Tôt mardi matin, le ministre de l'Intérieur s'est rendu au siège parisien de l'association France Horizon, pour accueillir en personne 25 réfugiés (érythréens, éthiopiens et soudanais) récemment exfiltrés de Libye.
"Comme vous le savez, la France a une tradition d'accueil des réfugiés", a-t-il lancé au dessus des croissants du petit-déjeuner à ces rescapés, premiers à bénéficier du programme de "réinstallation" de 3.000 personnes depuis l'Afrique lancé par Emmanuel Macron.
Avec ce déplacement non prévu à son agenda, le ministre de l'Intérieur venait défendre le volet "accueil" de sa politique d'immigration, éclipsé ces derniers jours par la polémique croissante autour du projet de recensement des migrants dans l'hébergement d'urgence.
"Non, la politique de la France n'est pas indigne", a-t-il lancé au Sénat lors des questions au gouvernement, alors que les défenseurs des étrangers dénoncent un contexte général de durcissement policier.

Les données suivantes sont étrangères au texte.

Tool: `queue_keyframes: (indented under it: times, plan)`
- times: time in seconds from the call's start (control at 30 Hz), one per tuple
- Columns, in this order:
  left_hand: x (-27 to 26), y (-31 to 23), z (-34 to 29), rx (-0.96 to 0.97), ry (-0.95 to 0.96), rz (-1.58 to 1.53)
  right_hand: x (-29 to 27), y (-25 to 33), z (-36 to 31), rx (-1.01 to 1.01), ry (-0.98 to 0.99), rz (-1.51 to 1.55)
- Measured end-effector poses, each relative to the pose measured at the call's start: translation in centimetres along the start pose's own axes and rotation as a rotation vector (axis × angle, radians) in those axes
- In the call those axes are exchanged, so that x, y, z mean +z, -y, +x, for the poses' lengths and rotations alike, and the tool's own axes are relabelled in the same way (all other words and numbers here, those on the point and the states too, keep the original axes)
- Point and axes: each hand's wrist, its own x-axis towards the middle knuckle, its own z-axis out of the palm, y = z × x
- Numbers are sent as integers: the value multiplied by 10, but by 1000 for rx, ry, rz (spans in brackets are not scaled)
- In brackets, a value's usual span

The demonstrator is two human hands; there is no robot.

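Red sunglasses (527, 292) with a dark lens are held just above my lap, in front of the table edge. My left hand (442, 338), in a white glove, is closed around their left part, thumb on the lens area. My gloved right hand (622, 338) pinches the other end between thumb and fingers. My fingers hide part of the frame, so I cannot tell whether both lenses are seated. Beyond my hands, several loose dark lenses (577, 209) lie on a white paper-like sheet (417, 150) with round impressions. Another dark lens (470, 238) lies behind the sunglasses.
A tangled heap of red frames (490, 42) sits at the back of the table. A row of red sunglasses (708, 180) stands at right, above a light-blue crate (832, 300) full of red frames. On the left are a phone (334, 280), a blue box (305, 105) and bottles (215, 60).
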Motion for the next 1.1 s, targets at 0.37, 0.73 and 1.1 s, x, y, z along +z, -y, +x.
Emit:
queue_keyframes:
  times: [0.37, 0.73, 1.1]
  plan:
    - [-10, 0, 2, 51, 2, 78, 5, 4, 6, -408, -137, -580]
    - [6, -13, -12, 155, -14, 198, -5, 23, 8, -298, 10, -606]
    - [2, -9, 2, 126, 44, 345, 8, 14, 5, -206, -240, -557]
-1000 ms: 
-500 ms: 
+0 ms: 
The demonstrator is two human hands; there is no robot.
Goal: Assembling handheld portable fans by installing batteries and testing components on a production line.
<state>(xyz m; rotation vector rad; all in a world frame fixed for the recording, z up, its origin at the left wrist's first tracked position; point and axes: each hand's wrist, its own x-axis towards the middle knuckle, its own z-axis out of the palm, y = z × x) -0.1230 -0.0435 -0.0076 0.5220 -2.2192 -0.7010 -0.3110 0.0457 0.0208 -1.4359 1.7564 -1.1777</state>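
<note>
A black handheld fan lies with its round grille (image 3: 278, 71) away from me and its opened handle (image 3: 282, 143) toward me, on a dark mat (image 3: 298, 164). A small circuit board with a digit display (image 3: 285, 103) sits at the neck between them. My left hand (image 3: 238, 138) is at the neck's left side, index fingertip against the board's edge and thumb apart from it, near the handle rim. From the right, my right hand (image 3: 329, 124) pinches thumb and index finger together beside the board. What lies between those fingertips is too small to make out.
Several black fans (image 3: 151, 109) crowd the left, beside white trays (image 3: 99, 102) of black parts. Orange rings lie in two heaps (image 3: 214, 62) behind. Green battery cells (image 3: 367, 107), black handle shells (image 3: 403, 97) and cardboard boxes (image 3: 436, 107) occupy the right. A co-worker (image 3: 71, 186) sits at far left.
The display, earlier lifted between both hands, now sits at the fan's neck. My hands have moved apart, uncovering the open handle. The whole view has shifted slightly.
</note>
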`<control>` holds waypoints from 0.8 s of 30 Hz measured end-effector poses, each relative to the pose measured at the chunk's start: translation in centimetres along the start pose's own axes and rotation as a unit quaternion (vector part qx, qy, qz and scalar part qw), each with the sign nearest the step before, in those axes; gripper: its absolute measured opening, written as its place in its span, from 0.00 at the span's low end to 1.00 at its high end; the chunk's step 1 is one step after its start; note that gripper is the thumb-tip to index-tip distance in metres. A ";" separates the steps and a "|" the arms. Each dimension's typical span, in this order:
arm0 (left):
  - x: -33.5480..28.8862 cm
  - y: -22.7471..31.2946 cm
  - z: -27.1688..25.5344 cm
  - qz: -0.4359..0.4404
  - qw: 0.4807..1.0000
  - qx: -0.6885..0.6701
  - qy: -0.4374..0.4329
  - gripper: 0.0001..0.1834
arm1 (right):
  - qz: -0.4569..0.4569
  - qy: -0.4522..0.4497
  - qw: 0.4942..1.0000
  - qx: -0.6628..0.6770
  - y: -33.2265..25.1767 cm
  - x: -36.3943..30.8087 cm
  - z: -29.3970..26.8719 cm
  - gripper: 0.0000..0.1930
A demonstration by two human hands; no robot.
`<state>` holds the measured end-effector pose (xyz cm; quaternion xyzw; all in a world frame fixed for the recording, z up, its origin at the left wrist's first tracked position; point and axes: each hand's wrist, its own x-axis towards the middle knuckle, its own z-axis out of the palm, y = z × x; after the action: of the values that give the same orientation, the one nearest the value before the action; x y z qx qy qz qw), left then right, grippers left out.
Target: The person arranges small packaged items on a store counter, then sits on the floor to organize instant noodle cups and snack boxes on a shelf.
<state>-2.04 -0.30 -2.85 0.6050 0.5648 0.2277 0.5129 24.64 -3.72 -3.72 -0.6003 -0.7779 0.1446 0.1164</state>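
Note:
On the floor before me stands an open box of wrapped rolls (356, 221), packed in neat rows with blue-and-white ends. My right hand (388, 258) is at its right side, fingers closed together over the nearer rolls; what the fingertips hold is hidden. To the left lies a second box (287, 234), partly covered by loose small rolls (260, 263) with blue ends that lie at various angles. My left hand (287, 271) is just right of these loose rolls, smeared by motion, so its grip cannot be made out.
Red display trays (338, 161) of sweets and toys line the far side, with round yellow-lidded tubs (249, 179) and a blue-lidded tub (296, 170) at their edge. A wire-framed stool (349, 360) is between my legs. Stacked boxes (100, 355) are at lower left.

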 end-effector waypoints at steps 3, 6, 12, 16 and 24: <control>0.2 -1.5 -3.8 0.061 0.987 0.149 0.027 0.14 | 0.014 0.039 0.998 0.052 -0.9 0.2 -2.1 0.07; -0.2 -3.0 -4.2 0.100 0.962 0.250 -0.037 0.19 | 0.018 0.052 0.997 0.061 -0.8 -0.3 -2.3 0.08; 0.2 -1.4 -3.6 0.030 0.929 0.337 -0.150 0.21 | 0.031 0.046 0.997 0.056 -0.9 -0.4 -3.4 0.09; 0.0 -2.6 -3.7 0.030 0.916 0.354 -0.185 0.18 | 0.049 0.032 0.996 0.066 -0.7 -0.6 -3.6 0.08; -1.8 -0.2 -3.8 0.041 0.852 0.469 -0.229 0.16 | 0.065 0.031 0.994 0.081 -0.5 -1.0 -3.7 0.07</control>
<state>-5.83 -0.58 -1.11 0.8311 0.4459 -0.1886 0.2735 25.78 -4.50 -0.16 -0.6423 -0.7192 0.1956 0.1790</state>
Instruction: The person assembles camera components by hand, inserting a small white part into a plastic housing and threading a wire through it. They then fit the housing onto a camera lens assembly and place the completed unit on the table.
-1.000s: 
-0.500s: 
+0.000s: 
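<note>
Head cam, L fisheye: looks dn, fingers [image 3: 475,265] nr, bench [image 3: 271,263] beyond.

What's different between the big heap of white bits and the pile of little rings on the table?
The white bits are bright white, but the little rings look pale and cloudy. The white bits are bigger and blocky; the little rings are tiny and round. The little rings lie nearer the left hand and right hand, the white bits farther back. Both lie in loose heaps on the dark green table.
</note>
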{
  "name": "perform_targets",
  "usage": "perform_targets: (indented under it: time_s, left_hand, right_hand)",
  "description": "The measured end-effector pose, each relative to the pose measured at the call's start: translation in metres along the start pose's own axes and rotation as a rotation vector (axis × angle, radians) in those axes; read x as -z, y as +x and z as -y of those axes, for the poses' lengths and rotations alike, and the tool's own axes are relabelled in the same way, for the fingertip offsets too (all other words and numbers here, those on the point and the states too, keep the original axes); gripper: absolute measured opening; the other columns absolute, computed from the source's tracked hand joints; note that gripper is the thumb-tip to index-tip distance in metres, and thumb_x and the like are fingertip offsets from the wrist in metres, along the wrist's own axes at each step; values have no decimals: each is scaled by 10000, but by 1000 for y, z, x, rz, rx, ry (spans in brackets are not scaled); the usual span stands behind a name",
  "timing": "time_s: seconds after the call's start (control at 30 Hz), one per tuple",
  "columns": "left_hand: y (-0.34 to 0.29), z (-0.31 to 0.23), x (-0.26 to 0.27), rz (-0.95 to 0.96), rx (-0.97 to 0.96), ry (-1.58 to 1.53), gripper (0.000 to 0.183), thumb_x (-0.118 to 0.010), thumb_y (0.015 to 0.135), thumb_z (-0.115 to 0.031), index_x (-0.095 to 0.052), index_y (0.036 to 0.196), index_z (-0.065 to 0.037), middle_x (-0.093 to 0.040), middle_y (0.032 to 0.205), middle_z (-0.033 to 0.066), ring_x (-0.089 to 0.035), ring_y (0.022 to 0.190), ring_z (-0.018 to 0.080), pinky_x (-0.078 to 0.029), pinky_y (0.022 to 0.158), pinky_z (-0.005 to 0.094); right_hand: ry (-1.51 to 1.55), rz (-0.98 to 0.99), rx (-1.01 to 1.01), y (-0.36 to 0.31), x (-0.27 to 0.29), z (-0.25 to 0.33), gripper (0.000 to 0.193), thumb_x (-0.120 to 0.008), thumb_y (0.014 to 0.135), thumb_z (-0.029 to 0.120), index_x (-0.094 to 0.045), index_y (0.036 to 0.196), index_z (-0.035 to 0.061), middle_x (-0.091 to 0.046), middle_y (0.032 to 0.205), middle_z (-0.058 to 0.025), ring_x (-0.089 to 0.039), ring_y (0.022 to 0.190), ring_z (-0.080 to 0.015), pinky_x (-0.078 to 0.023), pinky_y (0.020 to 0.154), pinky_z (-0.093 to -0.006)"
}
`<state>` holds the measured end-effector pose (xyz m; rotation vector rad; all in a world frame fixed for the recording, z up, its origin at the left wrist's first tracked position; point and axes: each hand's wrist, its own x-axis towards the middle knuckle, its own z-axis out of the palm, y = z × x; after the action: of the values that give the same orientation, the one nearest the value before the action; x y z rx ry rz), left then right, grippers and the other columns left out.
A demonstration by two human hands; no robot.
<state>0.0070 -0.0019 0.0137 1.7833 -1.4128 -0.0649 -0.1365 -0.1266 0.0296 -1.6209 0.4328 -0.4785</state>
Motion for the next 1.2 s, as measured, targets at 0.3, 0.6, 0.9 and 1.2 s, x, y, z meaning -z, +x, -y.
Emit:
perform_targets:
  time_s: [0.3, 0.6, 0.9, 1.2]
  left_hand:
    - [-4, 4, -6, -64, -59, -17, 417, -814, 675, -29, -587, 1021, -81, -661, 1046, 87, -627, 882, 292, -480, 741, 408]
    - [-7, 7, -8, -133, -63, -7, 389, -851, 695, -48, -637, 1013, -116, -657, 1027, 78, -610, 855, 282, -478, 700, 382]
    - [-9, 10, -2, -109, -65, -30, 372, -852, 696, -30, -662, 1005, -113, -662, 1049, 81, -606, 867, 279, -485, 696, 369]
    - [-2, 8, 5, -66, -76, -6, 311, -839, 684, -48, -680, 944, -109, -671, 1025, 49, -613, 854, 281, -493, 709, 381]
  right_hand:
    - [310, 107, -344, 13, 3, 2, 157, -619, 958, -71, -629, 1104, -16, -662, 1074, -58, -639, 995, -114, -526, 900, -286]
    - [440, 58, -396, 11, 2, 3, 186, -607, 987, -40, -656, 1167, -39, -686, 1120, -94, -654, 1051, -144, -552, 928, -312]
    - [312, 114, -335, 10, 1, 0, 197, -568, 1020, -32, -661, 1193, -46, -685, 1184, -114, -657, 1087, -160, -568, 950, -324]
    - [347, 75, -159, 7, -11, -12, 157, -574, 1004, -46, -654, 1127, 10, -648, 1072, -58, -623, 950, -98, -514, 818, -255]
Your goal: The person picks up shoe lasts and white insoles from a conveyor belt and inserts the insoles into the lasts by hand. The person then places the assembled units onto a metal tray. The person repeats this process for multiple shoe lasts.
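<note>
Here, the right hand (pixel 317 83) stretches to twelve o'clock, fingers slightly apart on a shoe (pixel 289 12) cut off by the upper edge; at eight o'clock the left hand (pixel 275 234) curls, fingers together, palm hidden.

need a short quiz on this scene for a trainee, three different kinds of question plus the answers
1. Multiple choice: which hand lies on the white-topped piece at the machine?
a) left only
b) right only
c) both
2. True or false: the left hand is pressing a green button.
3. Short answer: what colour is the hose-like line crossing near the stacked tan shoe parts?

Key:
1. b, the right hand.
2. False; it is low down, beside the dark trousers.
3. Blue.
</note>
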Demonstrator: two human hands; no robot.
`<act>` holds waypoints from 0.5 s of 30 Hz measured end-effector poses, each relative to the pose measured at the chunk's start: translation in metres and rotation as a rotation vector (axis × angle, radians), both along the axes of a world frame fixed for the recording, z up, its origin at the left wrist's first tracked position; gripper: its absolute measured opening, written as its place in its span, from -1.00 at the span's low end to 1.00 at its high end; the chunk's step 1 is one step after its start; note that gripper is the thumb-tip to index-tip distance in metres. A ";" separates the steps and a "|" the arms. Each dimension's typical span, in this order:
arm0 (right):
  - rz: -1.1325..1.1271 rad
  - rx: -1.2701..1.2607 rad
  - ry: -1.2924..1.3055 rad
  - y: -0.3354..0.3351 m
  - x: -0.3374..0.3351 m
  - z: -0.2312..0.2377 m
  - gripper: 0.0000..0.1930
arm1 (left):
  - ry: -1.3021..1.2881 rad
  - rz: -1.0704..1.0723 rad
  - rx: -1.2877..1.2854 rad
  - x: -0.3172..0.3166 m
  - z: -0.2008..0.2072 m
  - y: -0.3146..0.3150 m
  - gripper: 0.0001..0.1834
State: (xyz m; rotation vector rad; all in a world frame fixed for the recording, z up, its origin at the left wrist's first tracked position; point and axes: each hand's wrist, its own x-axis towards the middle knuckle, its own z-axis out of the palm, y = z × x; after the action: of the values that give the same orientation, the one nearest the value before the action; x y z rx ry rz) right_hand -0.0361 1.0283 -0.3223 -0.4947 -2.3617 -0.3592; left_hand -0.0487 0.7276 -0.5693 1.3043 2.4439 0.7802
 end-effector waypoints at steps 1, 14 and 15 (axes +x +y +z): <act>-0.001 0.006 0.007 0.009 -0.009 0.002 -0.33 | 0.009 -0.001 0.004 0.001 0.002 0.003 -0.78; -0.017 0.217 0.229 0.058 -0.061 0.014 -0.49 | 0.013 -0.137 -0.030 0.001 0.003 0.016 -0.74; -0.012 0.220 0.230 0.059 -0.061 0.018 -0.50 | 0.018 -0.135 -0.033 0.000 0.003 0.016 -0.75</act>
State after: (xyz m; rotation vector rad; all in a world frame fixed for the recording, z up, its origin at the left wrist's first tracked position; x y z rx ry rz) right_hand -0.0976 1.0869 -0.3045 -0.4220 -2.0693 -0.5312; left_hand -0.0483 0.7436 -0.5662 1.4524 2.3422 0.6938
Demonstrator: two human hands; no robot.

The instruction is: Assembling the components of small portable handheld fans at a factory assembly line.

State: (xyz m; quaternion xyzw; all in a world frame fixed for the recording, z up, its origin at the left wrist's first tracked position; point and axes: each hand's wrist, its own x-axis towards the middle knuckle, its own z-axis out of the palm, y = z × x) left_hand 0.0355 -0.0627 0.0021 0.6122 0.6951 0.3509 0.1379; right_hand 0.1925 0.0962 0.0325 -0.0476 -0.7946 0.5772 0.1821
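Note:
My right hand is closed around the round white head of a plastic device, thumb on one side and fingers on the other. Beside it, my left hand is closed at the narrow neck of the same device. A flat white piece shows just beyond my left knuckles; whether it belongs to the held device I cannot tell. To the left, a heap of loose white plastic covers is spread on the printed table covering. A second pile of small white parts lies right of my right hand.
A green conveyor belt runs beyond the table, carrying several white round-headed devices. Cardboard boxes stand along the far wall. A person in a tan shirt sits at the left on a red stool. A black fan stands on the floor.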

Mais "autant nous devons accueillir celles et ceux qui sont victimes de la guerre, autant nous ne pouvons pas accueillir l'ensemble des migrants économiques", a-t-il ajouté.
Le Premier ministre Edouard Philippe a lui aussi défendu ce recensement, assurant que son "seul objet" est de "traiter en priorité ceux qui ont vocation" à obtenir le statut de réfugié.
Malgré ces interventions répétées, la polémique s'est poursuivie mardi sur le projet consistant à envoyer des "équipes mobiles" dans les centres pour recenser les personnes hébergées et les réorienter en fonction de leur situation (réfugiés, déboutés...)
L'idée avouée, du côté de l'Etat, est de rendre de la fluidité au dispositif saturé. "On ne demande pas aux associations de collaborer" et elles "ne fourniront pas de listes" non plus, a assuré M. Collomb, en rappelant que l'Etat "verse 2,1 milliards d'euros" pour cet hébergement d'urgence et que "le moins qu'on puisse dire au contribuable est à quoi sert son argent".
'Manque d'humanité'
Mais il a aussi souligné que "les déboutés auront le sort des déboutés, c'est-à-dire qu'à un moment donné ils seront éloignés" du territoire français. C'est l'une des craintes des associations qui, refusant de devenir des "annexes des préfectures" ont saisi lundi le Défenseur des droits.
Celui-ci a estimé mardi que "les dispositions sur le tri des migrants doivent être retirées, elles ne sont pas légales". La circulaire "n'est que la signature d'une politique à l'égard des étrangers qui manque d'humanité", a-t-il ajouté.
Si le ministre de l'Intérieur juge qu'il n'y a dans ce texte "rien de choquant", le chef de file des députés PS, Olivier Faure, a estimé que le gouvernement "remet en cause un droit fondamental".
Et le débat s'est élargi mardi aux députés LREM, dont certains ont exprimé leurs inquiétudes sur la situation des migrants lors d'une réunion à huis clos.
Selon des propos rapportés, le député de Ouistreham (Calvados), Christophe Blanchet, a dépeint la situation dans sa circonscription avec des enfants installés "à même le sol", tandis que Joël Giraud (Hautes-Alpes) évoquait le cas de migrants traversant la frontière et se retrouvant parfois avec "les extrémités gelées".
Face à ces inquiétudes, le chef de file du groupe LREM Richard Ferrand a appelé à ne pas "tomber dans le piège" de la polémique, où un point en apparence technique (l'examen de la situation administrative en hébergement d'urgence) en viendrait à phagocyter le débat.
Car derrière le recensement, c'est aussi le rapport de force autour de la loi "asile et immigration" qui se joue, alors que les derniers arbitrages sont en train d'être tranchés. Les critiques les plus virulentes portent sur l'allongement à 90 jours de la durée maximale de rétention et surtout sur la notion de "pays tiers sûr" (où un migrant pourrait être renvoyé), dans ce texte qui devait être envoyé au Conseil d'Etat "vers le 15 janvier" selon M. Collomb.